## [WORK TASK]
Work out how many lines in the data hold the string "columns". Reply with only that number.

= Beginning of Section =

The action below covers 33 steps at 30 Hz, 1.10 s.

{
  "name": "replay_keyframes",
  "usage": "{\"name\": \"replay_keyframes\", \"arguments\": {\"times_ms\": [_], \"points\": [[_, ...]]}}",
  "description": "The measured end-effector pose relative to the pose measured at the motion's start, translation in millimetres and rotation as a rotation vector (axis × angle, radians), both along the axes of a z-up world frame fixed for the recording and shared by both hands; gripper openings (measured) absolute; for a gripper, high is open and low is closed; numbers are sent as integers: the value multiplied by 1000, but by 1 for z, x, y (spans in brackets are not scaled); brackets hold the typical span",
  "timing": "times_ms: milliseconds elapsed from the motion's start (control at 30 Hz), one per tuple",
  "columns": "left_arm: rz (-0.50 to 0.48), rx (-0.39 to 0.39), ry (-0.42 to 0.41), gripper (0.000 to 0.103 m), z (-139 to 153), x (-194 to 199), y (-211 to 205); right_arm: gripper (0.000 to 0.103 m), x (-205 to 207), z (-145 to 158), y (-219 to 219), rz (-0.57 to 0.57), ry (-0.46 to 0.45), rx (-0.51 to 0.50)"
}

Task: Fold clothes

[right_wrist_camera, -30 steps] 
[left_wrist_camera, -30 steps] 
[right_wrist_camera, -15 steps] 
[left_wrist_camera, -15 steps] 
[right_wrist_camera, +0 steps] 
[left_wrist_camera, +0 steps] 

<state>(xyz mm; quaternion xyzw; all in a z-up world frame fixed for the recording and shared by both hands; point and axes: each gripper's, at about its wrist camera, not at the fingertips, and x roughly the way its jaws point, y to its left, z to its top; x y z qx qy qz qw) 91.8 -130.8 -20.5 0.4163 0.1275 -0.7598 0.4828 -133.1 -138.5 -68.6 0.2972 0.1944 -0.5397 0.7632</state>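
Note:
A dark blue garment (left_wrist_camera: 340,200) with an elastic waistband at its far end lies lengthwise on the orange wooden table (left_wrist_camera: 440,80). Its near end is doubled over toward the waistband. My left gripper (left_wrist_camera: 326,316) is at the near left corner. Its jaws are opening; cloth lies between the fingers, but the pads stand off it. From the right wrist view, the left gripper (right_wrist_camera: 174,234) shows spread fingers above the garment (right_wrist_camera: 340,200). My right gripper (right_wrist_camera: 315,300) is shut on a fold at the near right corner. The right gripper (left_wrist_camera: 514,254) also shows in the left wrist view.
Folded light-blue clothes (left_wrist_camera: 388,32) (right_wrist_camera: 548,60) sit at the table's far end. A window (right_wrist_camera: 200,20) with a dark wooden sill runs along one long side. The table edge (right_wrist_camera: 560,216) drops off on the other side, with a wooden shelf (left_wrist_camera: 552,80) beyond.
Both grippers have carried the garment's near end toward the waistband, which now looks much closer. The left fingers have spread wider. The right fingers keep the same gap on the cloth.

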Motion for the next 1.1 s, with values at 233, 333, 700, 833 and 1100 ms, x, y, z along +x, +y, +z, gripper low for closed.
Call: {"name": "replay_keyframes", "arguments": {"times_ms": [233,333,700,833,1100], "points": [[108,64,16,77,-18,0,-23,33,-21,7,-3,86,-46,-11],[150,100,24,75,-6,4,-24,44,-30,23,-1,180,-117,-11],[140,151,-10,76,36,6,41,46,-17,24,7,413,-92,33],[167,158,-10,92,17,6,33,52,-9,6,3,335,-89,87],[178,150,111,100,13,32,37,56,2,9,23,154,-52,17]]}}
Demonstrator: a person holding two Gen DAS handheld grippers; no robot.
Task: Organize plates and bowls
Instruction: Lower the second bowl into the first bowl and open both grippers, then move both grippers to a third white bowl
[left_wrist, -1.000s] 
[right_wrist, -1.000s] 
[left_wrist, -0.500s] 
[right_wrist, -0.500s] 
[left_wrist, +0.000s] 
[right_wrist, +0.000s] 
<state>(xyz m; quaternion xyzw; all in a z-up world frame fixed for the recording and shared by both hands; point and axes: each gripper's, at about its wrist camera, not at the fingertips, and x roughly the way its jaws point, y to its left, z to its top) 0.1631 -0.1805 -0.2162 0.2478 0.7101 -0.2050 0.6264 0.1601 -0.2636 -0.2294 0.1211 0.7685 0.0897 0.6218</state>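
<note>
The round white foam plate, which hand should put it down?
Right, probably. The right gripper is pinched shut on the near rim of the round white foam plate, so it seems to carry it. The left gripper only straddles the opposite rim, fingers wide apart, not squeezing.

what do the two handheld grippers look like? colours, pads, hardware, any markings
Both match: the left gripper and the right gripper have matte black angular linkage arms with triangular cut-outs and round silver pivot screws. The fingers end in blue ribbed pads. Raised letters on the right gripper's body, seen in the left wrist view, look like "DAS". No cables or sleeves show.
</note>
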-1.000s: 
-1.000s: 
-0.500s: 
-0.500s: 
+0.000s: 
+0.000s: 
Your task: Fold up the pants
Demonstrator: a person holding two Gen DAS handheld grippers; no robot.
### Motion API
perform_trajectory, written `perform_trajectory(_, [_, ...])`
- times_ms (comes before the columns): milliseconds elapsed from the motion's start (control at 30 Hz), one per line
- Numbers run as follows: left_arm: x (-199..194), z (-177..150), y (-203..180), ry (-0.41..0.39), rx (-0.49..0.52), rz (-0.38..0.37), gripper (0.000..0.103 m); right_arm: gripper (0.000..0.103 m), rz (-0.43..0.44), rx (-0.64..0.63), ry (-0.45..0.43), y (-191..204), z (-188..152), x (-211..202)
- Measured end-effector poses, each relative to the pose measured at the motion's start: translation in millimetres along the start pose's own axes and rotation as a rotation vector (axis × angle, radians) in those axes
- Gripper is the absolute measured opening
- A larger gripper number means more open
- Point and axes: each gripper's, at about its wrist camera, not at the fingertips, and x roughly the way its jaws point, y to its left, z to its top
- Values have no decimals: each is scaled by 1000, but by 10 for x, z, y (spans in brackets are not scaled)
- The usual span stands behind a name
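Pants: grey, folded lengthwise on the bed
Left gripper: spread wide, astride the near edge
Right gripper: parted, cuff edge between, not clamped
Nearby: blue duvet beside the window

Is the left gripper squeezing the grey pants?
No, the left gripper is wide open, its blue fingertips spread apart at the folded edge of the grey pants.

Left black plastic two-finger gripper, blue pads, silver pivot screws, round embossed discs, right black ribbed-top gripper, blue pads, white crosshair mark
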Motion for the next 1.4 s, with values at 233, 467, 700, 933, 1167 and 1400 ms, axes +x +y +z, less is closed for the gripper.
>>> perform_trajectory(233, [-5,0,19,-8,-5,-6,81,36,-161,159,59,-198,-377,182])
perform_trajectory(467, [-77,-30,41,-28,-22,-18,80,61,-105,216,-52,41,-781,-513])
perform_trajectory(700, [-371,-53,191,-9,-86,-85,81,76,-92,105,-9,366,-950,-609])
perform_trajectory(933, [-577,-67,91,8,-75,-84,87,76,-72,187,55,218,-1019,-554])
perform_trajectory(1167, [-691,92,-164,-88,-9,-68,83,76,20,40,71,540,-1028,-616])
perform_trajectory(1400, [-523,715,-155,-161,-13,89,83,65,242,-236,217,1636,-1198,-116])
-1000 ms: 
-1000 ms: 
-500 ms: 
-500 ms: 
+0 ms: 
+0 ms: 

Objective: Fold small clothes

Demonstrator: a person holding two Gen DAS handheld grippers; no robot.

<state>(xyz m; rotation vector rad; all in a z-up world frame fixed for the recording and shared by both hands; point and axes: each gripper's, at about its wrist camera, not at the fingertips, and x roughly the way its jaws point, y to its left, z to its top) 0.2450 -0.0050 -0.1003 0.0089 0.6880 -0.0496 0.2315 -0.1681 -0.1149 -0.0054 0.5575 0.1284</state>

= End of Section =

## [REPLY TO THE EXERCISE]
2